**TASK BRIEF:**
Write out the records again exactly and exclude the pictures.

**Dataset entries:**
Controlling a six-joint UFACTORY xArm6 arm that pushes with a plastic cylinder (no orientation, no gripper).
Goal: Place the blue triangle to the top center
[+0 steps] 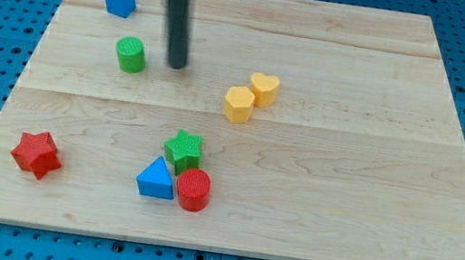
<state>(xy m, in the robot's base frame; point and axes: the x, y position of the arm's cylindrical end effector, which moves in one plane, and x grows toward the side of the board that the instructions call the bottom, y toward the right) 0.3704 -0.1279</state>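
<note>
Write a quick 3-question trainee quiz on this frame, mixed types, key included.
1. True or false: my tip touches the blue triangle.
2. Which block touches the blue triangle on the view's right? A) red star B) red cylinder C) yellow heart
3. Fill in: the block nearest my tip is the green ____.

Key:
1. False; my tip is well above it in the view, beside the green cylinder.
2. B, the red cylinder; the green star sits just above the triangle.
3. cylinder
</note>
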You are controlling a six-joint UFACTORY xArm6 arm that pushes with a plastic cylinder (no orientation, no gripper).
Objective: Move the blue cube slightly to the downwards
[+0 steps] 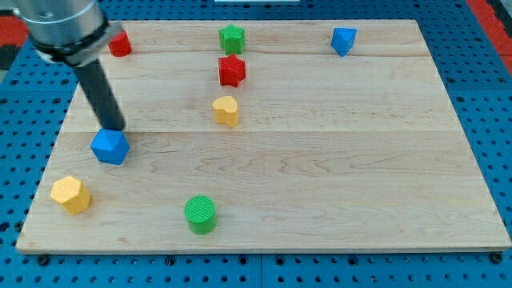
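The blue cube is sitting on the wooden surface toward the view's left, a little below mid-height, and it is lying skewed to the board's edges, with one corner pointing toward the view's bottom; being a cube, it is showing no long axis to speak of. My tip is resting just above the cube in the view, at its upper edge and apparently touching it, though the contact itself is too small to confirm. The dark rod is slanting up and toward the view's left into the grey arm housing at the top left corner. This arm is carrying no jaws, so there is nothing open or closed to tell of. Below the cube, near the bottom left corner, a yellow block is lying well apart from it, and a green cylinder is standing near the bottom edge. A second yellow block is sitting near the middle, with a red block above it and a green block above that. Another red block is peeking out beside the arm housing, and a second blue block is lying near the top right.
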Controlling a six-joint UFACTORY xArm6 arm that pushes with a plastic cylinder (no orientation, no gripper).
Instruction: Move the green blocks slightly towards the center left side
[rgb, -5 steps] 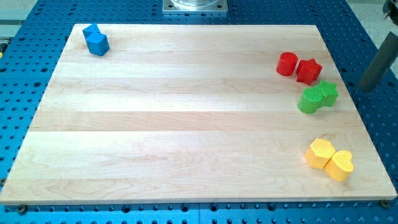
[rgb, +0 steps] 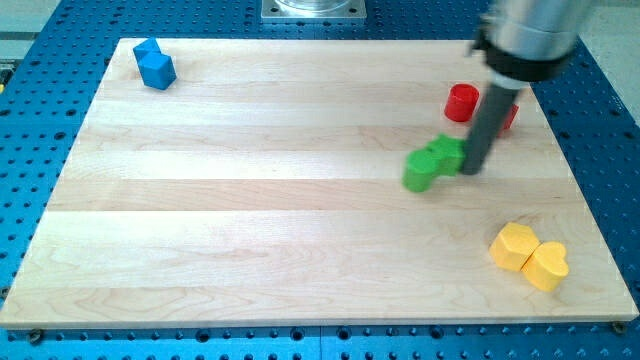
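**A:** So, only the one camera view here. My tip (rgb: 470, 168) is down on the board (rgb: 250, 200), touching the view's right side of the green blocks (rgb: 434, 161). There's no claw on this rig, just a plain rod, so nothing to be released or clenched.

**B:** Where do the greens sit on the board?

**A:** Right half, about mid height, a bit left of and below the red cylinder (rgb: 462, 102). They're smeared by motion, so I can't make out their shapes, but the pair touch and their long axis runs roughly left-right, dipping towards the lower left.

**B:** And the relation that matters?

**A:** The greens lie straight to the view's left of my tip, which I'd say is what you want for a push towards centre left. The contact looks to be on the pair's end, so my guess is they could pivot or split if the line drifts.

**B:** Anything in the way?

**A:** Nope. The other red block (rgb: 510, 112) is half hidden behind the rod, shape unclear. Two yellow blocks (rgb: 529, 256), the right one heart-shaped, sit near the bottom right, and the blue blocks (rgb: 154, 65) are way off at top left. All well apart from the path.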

**EXERCISE RESULT:**
Controlling a six-joint UFACTORY xArm6 arm that pushes with a plastic cylinder (no orientation, no gripper).
Goal: Place the blue triangle to the top center
[+0 steps] 
<state>(xy m, in the robot's base frame; point and axes: the x, y position of the arm's cylindrical end effector, which moves in one plane, and x grows toward the side of the board that the instructions call the bottom, y toward the right) 0.3704 -0.1279</state>
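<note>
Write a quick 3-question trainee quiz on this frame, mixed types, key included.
1. True or false: my tip touches the blue triangle.
2. Which block touches the blue triangle on the view's right? A) red star B) red cylinder C) yellow heart
3. Fill in: the block nearest my tip is the green ____.

Key:
1. False; my tip is well above it in the view, beside the green cylinder.
2. B, the red cylinder; the green star sits just above the triangle.
3. cylinder
</note>
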You are controlling a six-joint UFACTORY xArm6 arm that pushes with a plastic cylinder (no orientation, no gripper).
Objective: Move the blue cube slightly to the downwards
[+0 steps] 
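The blue cube is sitting on the wooden surface toward the view's left, a little below mid-height, and it is lying skewed to the board's edges, with one corner pointing toward the view's bottom; being a cube, it is showing no long axis to speak of. My tip is resting just above the cube in the view, at its upper edge and apparently touching it, though the contact itself is too small to confirm. The dark rod is slanting up and toward the view's left into the grey arm housing at the top left corner. This arm is carrying no jaws, so there is nothing open or closed to tell of. Below the cube, near the bottom left corner, a yellow block is lying well apart from it, and a green cylinder is standing near the bottom edge. A second yellow block is sitting near the middle, with a red block above it and a green block above that. Another red block is peeking out beside the arm housing, and a second blue block is lying near the top right.
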Controlling a six-joint UFACTORY xArm6 arm that pushes with a plastic cylinder (no orientation, no gripper).
Instruction: Move the green blocks slightly towards the center left side
[rgb, -5 steps] 
[rgb, +0 steps] 
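**A:** So, only the one camera view here. My tip (rgb: 470, 168) is down on the board (rgb: 250, 200), touching the view's right side of the green blocks (rgb: 434, 161). There's no claw on this rig, just a plain rod, so nothing to be released or clenched.

**B:** Where do the greens sit on the board?

**A:** Right half, about mid height, a bit left of and below the red cylinder (rgb: 462, 102). They're smeared by motion, so I can't make out their shapes, but the pair touch and their long axis runs roughly left-right, dipping towards the lower left.

**B:** And the relation that matters?

**A:** The greens lie straight to the view's left of my tip, which I'd say is what you want for a push towards centre left. The contact looks to be on the pair's end, so my guess is they could pivot or split if the line drifts.

**B:** Anything in the way?

**A:** Nope. The other red block (rgb: 510, 112) is half hidden behind the rod, shape unclear. Two yellow blocks (rgb: 529, 256), the right one heart-shaped, sit near the bottom right, and the blue blocks (rgb: 154, 65) are way off at top left. All well apart from the path.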

No other output belongs to this answer.